一流大企業やメガベンチャー企業の採用の裏側

 一流大企業やメガベンチャー企業の90%以上は「一括採用」の形式だ。人事部は学生が4年次の4~5月に集中的に試験を行い、内定を出す。大半の企業がエントリー者数は非公開としており、オフレコでもほとんど口にしない。私が30年程の取材で知り得た数字は次のようなものだ。

 一流大企業やメガベンチャー企業の場合、総合職のプレエントリーが5~12万人、このうち本エントリーが5千~1万5千人の場合が多い。内定者は20~60人がオーソドックスだ。

 2016年に、あるキー局の女性社員を取材した。女性は2004年~2009年に人事部内の採用グループ(5人の社員で構成)に在籍していた。

 女性によると、2004年~2009年は総合職(アナウンサー職を除く)が毎年平均でプレエントリーが8万~14万を推移していたという。本エントリーは1万~1万5000人だったようだ。

 本エントリー者を筆記試験や面接試験(5回が多い)をして、40人程に選ぶ。仮に本エントリー者を1万人としても、倍率は250倍程になる。アナウンサー職になると、「女性アナウンサーは軽く、数千倍を超える」とのことだった。

 女性社員は国立大学(入学難易度は1∼2位)を2004年に卒業し、同年に入社し、同期生は約40人だった。2016年の時点で、退職者は2人。ほぼ毎年、45歳までくらいは同期生約40人のうち、辞めるのは数人なのだという。いかに定着率が高いかが、わかる。

 女性社員は、2016年の時点で34歳だった。地方放送局の同世代の女性社員と比べると、次の点でおそらく、5~7ランクは上に見えた。

「業界や自社、競合社の理解度、興味・関心」
「自社の人事制度や賃金制度の内容、歴史、経緯」
「担当する仕事の内容、所属部署の実態」
「担当する仕事の知識、興味・関心、熱意」
「キャリア形成への意欲、考え」

 他の業界の中小企業やベンチャー企業の30代前半の女性社員と比べると、キャリア形成への意欲、競争意識、役職や収入など社会的な意味での成功への執着は20ランク以上は上に見えた。相当に知力や意識の高いタイプだった。中小企業やベンチャー企業の社員とは、違う国の人に思えるほどだった。

社員の質はまさに別世界

 この一例は極端なケースに感じるかもしれないが、そうではないと私は思う。母集団形成がおおむね成功している一流大企業、メガベンチャー企業と、上手くいっていない中小企業、ベンチャー企業の社員の質はまさに別世界なのだ。

 出版界でも、入社の難易度が最上位の3∼4社(すべてが中堅、大企業)とその下に位置するグループ(15~20社、うち13~14社は中小企業)の編集者の仕事力は、少なく見積もっても3∼5ランクは違う。これよりもさらに下のグループの数百社(その大半が、中小企業)の編集者の仕事力は一段と下がる。最上位とは同じ国の出版界には見えない程だ。

 中小企業やベンチャー企業の本エントリー者は、私がこの15年程で新卒採用をテーマに取材した300社程では、多くとも500人前後である。1000人を超える会社は数社しかない。300社のうち、270社前後は100人以下だ。しかも、20∼50人が最も多い。この中から、数人の内定者を選ぶ。倍率は、高くとも10∼20倍だ。内定者は大学の入学難易度で言えば、中堅以下の私立大学が目立つ。20代後半までのいわゆる第2新卒や専門学校卒、高卒(既卒で、20代前半)の人も多数いる。このあたりまで含めると、一流大企業、メガベンチャー企業と中小企業、ベンチャー企業は明らかに違うのだ。

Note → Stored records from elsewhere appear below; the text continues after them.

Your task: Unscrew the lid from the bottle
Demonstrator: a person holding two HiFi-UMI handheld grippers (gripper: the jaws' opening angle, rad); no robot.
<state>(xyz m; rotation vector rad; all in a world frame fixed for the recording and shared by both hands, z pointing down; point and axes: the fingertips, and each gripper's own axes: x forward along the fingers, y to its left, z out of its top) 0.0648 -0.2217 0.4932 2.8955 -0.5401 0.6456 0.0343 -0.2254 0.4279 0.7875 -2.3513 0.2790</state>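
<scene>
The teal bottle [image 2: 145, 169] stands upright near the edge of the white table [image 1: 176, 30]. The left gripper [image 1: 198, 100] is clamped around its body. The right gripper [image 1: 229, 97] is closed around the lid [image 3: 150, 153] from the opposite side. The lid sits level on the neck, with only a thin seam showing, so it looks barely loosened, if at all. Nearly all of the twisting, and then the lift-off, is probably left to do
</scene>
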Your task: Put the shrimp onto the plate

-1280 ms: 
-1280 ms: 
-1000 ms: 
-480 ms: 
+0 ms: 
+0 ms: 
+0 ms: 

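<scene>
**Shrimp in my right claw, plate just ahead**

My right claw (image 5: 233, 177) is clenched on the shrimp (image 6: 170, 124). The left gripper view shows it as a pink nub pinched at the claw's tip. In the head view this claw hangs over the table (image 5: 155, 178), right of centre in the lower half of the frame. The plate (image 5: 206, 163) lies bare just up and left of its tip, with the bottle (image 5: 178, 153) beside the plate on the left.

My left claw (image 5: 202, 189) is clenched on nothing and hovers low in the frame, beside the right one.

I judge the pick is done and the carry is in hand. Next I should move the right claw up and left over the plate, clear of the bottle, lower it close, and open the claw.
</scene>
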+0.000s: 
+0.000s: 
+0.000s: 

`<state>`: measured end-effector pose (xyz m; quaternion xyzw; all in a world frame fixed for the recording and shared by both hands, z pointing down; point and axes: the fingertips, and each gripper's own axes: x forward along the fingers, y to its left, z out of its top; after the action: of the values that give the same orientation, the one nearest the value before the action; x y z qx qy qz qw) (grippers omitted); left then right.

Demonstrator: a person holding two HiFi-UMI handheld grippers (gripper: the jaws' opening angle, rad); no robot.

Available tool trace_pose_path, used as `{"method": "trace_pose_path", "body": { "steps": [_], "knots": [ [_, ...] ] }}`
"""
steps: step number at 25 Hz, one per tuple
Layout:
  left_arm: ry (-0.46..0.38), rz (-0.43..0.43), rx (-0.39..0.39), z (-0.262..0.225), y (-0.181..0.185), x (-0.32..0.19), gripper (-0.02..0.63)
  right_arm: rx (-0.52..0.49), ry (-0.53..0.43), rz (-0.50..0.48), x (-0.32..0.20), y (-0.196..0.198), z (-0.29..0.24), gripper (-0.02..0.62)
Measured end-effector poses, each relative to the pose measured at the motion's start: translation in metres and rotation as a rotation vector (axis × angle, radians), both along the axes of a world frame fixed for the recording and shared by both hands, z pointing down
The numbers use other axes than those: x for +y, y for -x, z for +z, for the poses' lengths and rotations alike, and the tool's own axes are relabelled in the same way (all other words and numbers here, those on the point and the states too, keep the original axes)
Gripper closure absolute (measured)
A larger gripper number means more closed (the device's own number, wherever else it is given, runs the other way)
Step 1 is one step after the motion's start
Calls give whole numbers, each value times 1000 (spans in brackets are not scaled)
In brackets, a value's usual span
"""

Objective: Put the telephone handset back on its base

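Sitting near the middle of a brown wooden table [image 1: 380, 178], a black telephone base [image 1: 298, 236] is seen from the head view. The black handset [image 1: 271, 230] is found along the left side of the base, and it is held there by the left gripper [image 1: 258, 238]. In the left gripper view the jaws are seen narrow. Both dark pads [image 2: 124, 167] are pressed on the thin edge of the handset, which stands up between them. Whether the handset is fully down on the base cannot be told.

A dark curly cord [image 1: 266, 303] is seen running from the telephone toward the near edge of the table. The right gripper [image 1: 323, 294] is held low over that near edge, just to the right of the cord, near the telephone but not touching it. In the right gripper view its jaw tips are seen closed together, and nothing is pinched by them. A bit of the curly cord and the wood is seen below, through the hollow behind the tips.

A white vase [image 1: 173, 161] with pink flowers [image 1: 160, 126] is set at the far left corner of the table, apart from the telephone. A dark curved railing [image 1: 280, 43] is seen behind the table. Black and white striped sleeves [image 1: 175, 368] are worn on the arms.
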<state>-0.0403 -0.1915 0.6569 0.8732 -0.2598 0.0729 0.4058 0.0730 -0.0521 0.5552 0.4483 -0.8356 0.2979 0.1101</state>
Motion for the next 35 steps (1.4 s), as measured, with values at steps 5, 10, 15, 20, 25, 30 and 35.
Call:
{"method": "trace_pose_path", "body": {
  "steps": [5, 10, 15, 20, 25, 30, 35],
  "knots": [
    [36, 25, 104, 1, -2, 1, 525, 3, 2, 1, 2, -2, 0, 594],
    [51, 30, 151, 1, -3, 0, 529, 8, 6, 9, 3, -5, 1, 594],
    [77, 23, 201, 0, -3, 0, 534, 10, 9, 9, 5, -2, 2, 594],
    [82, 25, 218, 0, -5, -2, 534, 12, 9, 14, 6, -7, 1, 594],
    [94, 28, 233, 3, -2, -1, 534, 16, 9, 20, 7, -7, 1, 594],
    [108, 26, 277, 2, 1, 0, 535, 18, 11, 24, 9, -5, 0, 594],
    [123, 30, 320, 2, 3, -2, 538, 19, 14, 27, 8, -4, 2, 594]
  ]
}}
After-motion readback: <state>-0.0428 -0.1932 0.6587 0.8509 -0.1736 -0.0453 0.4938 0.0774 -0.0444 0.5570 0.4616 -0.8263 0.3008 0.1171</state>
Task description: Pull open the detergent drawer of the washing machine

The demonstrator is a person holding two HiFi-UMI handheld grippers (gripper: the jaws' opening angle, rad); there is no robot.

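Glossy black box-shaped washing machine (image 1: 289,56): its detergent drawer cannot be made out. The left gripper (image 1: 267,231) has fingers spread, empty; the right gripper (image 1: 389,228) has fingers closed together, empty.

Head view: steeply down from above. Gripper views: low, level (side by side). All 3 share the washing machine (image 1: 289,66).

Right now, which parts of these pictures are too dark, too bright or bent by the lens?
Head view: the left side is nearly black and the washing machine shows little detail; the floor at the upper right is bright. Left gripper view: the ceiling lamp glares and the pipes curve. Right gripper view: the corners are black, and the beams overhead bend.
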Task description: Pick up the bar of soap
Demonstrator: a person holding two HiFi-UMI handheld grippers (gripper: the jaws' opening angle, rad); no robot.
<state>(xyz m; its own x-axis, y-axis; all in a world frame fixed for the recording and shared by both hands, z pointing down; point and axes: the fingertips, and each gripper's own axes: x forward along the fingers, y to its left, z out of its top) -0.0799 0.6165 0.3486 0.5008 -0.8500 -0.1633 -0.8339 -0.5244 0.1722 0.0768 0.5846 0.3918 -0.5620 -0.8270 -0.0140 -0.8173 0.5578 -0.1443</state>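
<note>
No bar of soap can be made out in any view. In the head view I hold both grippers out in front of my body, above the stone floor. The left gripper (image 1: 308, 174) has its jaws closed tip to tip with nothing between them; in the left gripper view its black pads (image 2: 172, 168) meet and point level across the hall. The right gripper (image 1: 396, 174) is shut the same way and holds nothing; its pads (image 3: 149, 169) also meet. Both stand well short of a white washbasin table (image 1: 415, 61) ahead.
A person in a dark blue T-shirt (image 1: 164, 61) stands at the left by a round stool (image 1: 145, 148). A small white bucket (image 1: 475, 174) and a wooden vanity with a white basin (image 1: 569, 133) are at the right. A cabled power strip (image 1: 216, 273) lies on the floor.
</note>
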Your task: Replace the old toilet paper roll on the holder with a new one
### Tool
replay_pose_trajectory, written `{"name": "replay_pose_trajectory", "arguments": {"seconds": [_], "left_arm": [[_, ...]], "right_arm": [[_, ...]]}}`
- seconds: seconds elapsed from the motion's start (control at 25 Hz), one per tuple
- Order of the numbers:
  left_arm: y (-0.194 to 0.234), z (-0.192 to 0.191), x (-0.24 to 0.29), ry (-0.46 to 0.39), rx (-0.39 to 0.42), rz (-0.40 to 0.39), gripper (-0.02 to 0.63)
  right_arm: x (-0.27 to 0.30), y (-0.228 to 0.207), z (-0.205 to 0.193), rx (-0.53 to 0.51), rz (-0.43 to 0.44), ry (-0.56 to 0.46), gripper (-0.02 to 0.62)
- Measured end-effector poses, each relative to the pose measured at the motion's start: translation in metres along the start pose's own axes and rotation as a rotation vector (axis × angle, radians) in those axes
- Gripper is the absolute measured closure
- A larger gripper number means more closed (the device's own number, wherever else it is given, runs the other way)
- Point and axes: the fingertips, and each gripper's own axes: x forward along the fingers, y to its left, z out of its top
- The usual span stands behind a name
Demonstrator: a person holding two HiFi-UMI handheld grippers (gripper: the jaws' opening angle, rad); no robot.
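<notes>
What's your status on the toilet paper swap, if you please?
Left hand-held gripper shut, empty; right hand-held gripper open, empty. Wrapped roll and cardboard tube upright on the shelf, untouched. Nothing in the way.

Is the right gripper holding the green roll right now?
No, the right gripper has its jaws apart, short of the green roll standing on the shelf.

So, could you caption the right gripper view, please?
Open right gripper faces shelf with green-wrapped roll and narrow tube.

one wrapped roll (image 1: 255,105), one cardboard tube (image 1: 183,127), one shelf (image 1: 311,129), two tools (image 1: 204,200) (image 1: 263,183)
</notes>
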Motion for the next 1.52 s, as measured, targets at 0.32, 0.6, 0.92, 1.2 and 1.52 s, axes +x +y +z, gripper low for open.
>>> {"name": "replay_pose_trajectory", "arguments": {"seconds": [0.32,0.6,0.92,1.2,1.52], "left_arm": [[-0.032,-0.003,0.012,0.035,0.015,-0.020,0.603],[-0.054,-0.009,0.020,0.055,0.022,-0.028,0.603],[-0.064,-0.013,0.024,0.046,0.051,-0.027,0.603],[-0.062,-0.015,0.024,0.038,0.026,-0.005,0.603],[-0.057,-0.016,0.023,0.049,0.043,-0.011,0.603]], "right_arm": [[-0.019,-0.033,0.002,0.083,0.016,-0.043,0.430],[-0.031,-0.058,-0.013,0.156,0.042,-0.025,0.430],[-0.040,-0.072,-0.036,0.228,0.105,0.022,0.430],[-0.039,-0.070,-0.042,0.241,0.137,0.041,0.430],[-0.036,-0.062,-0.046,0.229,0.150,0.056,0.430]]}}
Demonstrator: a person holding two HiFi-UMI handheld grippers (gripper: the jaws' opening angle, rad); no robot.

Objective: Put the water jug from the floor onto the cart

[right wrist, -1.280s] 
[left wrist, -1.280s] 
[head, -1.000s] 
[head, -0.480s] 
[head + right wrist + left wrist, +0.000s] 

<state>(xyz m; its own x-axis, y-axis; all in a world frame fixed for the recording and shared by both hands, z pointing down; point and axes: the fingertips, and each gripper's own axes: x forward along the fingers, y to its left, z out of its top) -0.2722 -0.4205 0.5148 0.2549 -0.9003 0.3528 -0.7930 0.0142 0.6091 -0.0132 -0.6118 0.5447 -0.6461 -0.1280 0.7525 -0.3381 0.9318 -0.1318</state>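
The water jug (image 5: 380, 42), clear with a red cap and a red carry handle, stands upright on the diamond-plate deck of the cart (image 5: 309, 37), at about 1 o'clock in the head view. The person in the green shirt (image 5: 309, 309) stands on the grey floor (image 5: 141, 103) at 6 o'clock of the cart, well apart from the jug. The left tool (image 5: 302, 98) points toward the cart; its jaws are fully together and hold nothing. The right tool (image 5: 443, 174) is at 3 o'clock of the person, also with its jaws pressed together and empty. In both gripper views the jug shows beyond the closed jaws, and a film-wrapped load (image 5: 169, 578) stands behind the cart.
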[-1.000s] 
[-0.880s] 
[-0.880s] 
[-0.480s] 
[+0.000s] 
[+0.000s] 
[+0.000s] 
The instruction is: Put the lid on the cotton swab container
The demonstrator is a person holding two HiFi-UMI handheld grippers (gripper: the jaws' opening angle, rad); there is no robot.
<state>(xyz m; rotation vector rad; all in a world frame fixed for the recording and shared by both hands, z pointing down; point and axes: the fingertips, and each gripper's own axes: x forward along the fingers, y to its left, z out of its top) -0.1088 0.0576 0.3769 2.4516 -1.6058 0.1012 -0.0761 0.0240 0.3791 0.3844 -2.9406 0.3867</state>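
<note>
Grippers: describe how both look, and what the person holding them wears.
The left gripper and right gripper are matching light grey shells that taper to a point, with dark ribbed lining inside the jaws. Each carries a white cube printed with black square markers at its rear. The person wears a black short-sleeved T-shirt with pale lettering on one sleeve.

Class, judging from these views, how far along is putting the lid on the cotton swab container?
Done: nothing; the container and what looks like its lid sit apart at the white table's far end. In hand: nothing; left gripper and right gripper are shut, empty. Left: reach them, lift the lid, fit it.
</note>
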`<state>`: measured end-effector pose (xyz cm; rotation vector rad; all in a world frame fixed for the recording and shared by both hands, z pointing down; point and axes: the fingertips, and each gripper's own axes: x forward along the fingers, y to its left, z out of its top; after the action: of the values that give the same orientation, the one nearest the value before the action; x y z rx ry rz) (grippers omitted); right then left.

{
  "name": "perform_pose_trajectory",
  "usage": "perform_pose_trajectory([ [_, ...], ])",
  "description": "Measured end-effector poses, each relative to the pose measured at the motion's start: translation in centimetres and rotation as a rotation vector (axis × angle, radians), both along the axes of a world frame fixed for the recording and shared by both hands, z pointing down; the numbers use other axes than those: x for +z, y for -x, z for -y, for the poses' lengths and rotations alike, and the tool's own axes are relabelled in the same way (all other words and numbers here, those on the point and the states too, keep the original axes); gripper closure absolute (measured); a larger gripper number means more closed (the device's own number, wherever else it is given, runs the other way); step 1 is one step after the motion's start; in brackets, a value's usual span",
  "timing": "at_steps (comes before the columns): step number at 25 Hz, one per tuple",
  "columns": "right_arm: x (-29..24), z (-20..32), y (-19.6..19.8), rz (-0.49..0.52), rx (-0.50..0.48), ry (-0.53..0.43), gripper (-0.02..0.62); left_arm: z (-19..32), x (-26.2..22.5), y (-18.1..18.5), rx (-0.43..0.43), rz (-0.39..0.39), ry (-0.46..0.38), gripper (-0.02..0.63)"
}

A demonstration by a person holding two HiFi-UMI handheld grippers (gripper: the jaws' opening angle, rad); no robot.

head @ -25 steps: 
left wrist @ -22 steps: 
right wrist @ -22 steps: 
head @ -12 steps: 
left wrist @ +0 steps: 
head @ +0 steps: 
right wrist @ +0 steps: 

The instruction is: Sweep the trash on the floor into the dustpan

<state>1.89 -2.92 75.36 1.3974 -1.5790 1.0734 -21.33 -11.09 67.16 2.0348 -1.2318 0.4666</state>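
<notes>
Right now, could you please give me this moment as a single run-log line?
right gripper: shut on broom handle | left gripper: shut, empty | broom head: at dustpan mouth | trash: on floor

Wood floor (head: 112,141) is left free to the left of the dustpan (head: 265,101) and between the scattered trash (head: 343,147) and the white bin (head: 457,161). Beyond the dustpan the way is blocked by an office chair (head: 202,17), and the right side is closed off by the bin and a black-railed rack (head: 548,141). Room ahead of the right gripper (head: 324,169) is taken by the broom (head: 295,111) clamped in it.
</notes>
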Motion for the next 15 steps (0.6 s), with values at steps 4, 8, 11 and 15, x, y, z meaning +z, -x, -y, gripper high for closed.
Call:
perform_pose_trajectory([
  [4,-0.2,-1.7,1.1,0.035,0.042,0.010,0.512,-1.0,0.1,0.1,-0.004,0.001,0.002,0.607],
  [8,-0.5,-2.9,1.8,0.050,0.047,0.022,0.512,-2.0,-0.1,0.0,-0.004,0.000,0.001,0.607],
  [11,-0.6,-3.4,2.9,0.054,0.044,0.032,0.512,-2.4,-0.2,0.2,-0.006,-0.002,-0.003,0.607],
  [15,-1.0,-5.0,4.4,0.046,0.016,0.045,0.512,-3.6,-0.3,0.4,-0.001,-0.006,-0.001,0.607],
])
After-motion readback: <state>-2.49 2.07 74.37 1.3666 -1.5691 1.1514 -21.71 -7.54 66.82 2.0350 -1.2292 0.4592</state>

 心得るべきは、中小企業やベンチャー企業は退職者の数や離職率は一流大企業、メガベンチャー企業よりもはるかに多いし、高い。30代半ばまでくらいの仕事力の差も極めて大きい。本来、ここも伝えないと「公平な報道」とは言わないだろう。ある一面だけをことさら強調し、繰り返し伝えると、間違った世論になりうる。ゆがんだ報道をそのまま受け入れることだけは避けたほうがいい、と強く言いたい。「なぜ、社員1名を採用するのに応募者1名だけではダメなのか?」と読み比べて、考えていただきたい。